**Problem:** Without including any images, repeat the data exactly.

Content starts

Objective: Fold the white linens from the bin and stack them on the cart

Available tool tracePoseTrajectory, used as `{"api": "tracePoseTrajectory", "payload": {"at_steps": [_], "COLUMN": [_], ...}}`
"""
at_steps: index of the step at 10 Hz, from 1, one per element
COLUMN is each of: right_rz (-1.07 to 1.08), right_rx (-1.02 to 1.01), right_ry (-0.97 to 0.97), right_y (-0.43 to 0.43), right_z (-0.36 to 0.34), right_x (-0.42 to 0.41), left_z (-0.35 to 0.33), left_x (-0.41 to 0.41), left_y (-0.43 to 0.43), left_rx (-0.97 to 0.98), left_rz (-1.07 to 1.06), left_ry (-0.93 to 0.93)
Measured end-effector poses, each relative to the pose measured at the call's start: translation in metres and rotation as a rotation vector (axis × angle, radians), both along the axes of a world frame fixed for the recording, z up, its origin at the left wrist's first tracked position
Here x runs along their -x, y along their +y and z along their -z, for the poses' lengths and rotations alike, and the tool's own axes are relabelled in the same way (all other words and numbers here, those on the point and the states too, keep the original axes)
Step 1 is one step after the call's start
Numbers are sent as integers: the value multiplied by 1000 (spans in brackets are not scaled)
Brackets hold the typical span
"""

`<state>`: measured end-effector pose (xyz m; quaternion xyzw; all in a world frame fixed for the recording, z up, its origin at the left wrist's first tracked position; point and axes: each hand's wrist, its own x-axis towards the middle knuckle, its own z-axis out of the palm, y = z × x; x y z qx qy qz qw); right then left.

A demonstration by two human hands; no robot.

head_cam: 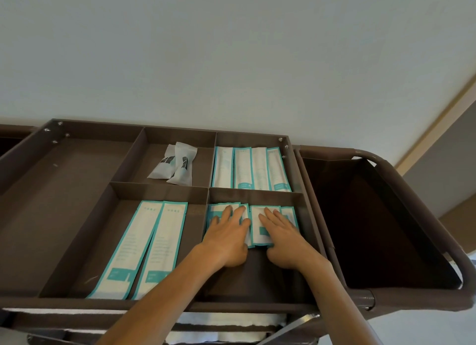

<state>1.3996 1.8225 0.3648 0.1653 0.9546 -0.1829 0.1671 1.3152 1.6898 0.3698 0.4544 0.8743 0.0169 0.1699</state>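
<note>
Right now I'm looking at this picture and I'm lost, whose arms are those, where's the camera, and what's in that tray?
No machine here: a person wears a camera on the head, so this one view looks down along their own bare arms. In front stands a brown housekeeping cart whose top tray is split into compartments. The left hand and right hand lie flat, fingers straight, on short teal-and-white packets in the near right compartment; neither grips anything. Long packets in the same colours lie in two other compartments, and two small white wrapped items in the far middle one. A dark fabric bin sits at the right end; folded white linens show on the shelf below.
</note>
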Motion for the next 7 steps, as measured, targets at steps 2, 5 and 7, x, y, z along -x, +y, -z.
{"api": "tracePoseTrajectory", "payload": {"at_steps": [2, 5, 7], "right_rz": [9, -4, 75], "right_rx": [-26, -25, 40], "right_ry": [17, 127, 300], "right_y": [-3, -16, -37], "right_z": [-4, -10, -9], "right_x": [-3, -3, 3], "left_z": [-2, -4, -18], "left_x": [-1, -5, -10], "left_y": [-5, -9, -28], "left_rx": [-31, -69, -299], "left_rz": [-36, -27, -26], "left_ry": [18, 43, 21]}}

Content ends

**Completed task:**
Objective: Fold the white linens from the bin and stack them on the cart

Available tool tracePoseTrajectory, used as `{"api": "tracePoseTrajectory", "payload": {"at_steps": [_], "COLUMN": [_], ...}}`
"""
at_steps: index of the step at 10 Hz, from 1, one per element
COLUMN is each of: right_rz (-1.07 to 1.08), right_rx (-1.02 to 1.01), right_ry (-0.97 to 0.97), right_y (-0.43 to 0.43), right_z (-0.36 to 0.34), right_x (-0.42 to 0.41), left_z (-0.35 to 0.33), left_x (-0.41 to 0.41), left_y (-0.43 to 0.43), left_rx (-0.97 to 0.98), left_rz (-1.07 to 1.06), left_ry (-0.93 to 0.93)
Measured end-effector poses, each relative to the pose measured at the call's start: translation in metres and rotation as a rotation vector (axis × angle, radians), both along the axes of a world frame fixed for the recording, z up, its origin at the left wrist's first tracked position
Here x runs along their -x, y along their +y and z along their -z, for the poses' lengths and rotations alike, and the tool's own axes are relabelled in the same way (all other words and numbers here, those on the point and the states too, keep the original axes)
Step 1 is one step after the call's start
Numbers are sent as integers: the value multiplied by 1000 (spans in brackets are not scaled)
Brackets hold the typical span
"""

`<state>`: measured end-effector pose (xyz m; quaternion xyzw; all in a world frame fixed for the recording, z up, its origin at the left wrist's first tracked position; point and axes: each hand's wrist, its own x-axis towards the middle knuckle, its own z-axis out of the palm, y = z × x; x y z qx qy qz qw); right then left.

A demonstration by two human hands; no robot.

head_cam: 

<state>1.3996 1.8225 0.3648 0.1653 0.9546 -0.1829 0.1671 1.3152 1.6898 0.3698 0.4544 0.8743 0.0169 0.1699</state>
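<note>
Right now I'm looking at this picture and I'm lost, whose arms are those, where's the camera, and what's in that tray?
No machine here: a person wears a camera on the head, so this one view looks down along their own bare arms. In front stands a brown housekeeping cart whose top tray is split into compartments. The left hand and right hand lie flat, fingers straight, on short teal-and-white packets in the near right compartment; neither grips anything. Long packets in the same colours lie in two other compartments, and two small white wrapped items in the far middle one. A dark fabric bin sits at the right end; folded white linens show on the shelf below.
</note>
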Motion for the next 7 steps, as measured, targets at steps 2, 5 and 7, x, y, z along -x, +y, -z.
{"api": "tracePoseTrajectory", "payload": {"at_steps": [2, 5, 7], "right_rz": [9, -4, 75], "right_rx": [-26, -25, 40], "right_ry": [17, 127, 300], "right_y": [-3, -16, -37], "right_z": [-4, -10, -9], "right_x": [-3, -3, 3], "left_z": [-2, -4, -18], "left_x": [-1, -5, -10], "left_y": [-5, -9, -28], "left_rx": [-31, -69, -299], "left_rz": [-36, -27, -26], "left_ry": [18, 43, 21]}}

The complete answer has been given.